## [TASK GOAL]
Within the entries that follow, show each line where the word "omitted" occurs.

## [INPUT DATA]
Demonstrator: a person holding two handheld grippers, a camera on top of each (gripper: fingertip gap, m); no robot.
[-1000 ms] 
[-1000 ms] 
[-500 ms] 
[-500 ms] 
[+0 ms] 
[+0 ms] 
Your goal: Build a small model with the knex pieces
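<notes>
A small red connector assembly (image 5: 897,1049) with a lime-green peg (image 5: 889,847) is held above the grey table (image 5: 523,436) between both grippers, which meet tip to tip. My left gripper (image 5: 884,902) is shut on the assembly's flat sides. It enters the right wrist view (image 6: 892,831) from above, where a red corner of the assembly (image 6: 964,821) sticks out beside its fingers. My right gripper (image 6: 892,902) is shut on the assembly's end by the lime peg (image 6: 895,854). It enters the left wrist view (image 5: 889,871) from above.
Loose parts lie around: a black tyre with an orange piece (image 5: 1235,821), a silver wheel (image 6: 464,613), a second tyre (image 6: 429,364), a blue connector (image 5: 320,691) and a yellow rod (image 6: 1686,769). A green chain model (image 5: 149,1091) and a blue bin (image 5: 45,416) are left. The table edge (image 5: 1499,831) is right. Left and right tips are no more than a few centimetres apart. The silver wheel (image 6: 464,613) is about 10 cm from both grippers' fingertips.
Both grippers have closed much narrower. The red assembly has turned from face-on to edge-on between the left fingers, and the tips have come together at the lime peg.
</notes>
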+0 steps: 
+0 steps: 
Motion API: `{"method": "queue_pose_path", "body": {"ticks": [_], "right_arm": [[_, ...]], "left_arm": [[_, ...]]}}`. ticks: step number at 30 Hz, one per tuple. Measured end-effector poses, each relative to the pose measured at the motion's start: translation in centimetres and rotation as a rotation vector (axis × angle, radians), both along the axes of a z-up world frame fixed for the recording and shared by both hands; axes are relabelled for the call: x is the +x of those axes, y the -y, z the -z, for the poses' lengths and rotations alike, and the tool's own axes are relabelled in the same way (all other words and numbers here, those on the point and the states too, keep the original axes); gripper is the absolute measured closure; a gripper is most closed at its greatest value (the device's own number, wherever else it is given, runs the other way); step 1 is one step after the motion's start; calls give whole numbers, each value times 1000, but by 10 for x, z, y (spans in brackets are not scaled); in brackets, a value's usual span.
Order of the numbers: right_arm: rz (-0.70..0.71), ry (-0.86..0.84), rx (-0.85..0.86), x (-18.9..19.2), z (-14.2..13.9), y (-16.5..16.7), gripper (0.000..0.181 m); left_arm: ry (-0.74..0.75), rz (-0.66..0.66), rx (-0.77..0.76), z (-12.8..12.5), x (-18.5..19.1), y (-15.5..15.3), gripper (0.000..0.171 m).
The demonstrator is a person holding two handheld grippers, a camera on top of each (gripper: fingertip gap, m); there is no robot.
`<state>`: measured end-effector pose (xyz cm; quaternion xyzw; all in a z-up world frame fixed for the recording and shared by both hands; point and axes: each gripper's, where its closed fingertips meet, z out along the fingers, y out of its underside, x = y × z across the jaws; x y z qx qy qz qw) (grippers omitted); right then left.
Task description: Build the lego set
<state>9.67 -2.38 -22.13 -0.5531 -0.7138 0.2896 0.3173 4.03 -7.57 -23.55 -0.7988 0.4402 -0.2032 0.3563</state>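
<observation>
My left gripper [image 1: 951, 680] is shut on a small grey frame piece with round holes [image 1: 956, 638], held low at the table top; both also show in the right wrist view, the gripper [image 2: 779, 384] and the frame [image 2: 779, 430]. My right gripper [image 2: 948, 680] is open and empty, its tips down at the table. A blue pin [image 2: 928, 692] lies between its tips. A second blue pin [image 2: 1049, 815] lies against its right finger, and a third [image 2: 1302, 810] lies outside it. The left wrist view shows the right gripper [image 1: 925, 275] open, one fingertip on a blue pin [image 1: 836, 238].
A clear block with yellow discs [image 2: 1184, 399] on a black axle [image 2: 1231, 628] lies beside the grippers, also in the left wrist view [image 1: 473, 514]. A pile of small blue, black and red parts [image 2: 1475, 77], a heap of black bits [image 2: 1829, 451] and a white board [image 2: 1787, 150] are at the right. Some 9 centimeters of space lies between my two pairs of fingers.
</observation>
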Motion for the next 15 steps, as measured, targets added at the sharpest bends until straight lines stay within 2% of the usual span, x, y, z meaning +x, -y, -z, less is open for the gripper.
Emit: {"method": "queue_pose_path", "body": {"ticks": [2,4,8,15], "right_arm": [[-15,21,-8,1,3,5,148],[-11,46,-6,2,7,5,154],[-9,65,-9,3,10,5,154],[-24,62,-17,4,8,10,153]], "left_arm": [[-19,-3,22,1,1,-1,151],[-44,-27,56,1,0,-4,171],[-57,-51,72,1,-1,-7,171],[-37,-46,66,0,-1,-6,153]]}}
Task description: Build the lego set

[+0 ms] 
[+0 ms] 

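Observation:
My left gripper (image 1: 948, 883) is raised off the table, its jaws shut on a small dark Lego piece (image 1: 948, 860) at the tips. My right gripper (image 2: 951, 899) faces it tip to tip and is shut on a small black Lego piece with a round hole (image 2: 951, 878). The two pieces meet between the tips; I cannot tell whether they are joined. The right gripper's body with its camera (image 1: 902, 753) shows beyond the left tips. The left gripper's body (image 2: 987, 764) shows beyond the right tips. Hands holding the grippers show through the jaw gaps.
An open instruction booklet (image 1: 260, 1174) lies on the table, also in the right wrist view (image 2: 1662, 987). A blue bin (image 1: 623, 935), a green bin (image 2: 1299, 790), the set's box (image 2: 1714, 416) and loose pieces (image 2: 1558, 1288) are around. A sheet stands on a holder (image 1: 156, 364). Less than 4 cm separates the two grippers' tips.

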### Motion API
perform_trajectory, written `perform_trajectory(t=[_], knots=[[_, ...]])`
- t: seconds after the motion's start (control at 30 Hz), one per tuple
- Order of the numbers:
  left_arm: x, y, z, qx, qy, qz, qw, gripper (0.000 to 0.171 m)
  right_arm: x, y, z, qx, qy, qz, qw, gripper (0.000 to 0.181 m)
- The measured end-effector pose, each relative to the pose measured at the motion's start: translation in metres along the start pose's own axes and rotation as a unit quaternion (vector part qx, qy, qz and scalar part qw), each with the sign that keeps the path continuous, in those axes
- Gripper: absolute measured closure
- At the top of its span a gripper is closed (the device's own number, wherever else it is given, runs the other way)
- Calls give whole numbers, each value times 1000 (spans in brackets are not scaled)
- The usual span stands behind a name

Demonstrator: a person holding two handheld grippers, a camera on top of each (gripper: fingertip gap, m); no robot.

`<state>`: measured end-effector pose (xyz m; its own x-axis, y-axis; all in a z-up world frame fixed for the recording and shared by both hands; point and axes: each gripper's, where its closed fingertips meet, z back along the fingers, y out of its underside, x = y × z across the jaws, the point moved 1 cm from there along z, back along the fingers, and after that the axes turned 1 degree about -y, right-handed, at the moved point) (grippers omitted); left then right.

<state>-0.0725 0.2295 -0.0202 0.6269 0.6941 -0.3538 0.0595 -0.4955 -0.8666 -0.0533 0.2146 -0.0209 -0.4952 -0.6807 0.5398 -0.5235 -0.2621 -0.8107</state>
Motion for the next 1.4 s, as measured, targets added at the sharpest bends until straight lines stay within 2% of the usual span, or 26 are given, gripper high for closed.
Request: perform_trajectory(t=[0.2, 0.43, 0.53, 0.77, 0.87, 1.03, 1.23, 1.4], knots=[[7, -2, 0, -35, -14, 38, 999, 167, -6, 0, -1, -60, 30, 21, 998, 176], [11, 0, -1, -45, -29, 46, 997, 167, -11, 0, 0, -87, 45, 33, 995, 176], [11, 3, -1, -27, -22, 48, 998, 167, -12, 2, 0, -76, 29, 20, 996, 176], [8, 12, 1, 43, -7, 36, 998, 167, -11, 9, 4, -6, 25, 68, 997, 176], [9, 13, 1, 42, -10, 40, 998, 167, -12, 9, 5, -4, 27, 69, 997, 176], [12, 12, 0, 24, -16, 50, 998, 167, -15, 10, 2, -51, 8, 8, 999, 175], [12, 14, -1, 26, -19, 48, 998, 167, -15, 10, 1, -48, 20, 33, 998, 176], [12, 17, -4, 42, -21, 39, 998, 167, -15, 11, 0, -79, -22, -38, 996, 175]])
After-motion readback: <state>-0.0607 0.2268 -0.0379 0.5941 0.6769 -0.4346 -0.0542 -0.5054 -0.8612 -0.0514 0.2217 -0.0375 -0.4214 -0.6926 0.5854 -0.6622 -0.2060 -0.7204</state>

## [EXPECTED ANSWER]
`<state>`: measured end-effector pose (xyz cm; quaternion xyzw; all in a z-up world frame fixed for the recording and shared by both hands; point and axes: each gripper's, where its closed fingertips meet, z out along the fingers, y out of its underside, x = y × z across the jaws; x y z qx qy qz qw) (grippers omitted); right then left.
`<state>`: measured end-effector pose (xyz m; its own x-axis, y-axis; all in a z-up world frame fixed for the recording and shared by both hands; point and axes: each gripper's, where its closed fingertips meet, z back along the fingers, y out of its underside, x = y × z across the jaws, the point moved 1 cm from there along z, back along the fingers, and after that the axes turned 1 degree about -y, right-handed, at the moved point) (grippers omitted); left then right.

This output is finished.